▶ [What is needed]
Return the listing below in full, with every line exactly as it is.

▶ [Recorded information]
- - -

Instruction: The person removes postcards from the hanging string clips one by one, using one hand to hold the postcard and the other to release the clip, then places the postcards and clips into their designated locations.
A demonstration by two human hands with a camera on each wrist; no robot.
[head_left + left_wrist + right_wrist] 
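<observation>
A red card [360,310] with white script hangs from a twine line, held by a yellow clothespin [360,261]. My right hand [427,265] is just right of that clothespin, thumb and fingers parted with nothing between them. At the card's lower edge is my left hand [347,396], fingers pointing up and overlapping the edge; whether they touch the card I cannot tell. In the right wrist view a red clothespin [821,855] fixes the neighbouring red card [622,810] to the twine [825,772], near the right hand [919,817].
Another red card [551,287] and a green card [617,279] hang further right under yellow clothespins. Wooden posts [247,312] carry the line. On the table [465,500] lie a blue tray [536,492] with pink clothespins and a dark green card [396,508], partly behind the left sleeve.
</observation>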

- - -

▶ [Result]
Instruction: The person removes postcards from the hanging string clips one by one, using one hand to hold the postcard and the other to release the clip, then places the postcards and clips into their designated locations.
A demonstration by two human hands with a camera on each wrist; no robot.
[head_left + left_wrist + right_wrist] 
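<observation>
A red card [360,310] with white script hangs from a twine line, held by a yellow clothespin [360,261]. My right hand [427,265] is just right of that clothespin, thumb and fingers parted with nothing between them. At the card's lower edge is my left hand [347,396], fingers pointing up and overlapping the edge; whether they touch the card I cannot tell. In the right wrist view a red clothespin [821,855] fixes the neighbouring red card [622,810] to the twine [825,772], near the right hand [919,817].
Another red card [551,287] and a green card [617,279] hang further right under yellow clothespins. Wooden posts [247,312] carry the line. On the table [465,500] lie a blue tray [536,492] with pink clothespins and a dark green card [396,508], partly behind the left sleeve.
</observation>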

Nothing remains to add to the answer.